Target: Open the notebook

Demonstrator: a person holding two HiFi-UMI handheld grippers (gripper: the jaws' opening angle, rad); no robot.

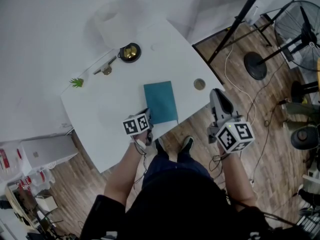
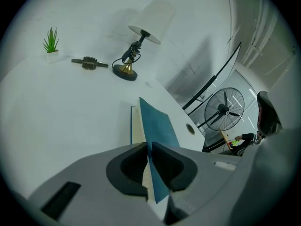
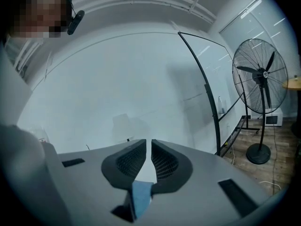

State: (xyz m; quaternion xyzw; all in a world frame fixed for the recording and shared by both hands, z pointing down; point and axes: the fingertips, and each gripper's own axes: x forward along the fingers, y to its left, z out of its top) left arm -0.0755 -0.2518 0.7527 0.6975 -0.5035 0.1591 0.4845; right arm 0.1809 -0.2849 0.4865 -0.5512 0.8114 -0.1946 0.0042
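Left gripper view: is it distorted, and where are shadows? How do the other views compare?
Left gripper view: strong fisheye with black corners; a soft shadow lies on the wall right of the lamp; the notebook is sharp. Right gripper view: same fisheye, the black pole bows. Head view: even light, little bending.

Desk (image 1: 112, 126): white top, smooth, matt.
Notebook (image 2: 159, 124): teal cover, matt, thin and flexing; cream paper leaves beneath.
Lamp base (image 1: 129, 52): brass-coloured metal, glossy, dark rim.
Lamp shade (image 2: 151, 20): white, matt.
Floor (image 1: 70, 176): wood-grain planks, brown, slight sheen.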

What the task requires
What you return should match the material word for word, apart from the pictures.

Solution to this task
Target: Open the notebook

Demonstrator: a person holding two HiFi-UMI handheld grippers (gripper: the jaws' opening angle, rad); no robot.


State: (xyz m; quaternion xyzw; all in a world frame fixed for the recording and shared by both hands, z pointing down; point and axes: the fingertips, and each gripper's own axes: x forward along the fingers, y to its left, z out of its top) left arm -0.0755 -0.2518 0.7527 0.6975 -0.5035 0.1591 0.4845; right arm 0.1809 -0.2849 0.4865 -0.5512 0.8114 -0.1946 0.0042
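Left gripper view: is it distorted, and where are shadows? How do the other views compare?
Left gripper view: strong fisheye with black corners; a soft shadow lies on the wall right of the lamp; the notebook is sharp. Right gripper view: same fisheye, the black pole bows. Head view: even light, little bending.

Desk (image 1: 112, 126): white top, smooth, matt.
Notebook (image 2: 159, 124): teal cover, matt, thin and flexing; cream paper leaves beneath.
Lamp base (image 1: 129, 52): brass-coloured metal, glossy, dark rim.
Lamp shade (image 2: 151, 20): white, matt.
Floor (image 1: 70, 176): wood-grain planks, brown, slight sheen.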

There is nothing more to add to the answer.